- [AIM OF THE TASK]: Within the listing below, the lines to output run from the one containing "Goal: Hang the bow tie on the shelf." through the one containing "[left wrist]"; copy them exactly and nothing else.

- [DATA EXCERPT]:
________________

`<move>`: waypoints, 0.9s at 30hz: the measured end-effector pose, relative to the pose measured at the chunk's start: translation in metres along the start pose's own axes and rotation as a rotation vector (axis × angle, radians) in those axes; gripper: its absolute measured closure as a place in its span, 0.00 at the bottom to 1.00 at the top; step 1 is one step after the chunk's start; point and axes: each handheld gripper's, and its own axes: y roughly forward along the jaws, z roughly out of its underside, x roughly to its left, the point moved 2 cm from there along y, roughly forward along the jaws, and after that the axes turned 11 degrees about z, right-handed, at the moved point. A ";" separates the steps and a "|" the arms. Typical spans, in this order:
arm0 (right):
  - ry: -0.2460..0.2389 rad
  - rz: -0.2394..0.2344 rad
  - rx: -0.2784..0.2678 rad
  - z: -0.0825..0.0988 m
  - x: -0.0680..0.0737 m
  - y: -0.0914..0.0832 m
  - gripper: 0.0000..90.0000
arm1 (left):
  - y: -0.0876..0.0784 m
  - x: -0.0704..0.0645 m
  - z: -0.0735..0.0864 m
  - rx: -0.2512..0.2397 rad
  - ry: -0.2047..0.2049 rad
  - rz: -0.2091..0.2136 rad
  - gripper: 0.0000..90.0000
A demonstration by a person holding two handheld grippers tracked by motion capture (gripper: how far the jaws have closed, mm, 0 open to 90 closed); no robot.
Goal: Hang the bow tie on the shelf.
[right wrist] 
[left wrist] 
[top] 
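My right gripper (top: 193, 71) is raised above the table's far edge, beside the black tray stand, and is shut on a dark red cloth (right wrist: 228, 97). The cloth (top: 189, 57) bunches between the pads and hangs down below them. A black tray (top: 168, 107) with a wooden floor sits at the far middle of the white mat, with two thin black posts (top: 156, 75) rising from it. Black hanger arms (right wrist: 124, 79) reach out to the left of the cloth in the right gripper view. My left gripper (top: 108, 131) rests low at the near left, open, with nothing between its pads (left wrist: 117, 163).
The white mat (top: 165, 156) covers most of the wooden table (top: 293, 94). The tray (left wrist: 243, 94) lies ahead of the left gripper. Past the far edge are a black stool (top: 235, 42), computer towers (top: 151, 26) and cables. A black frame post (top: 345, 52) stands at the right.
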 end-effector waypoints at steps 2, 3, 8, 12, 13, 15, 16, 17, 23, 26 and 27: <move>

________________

- [OUTPUT]:
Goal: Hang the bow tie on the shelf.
[right wrist] 
[left wrist] 

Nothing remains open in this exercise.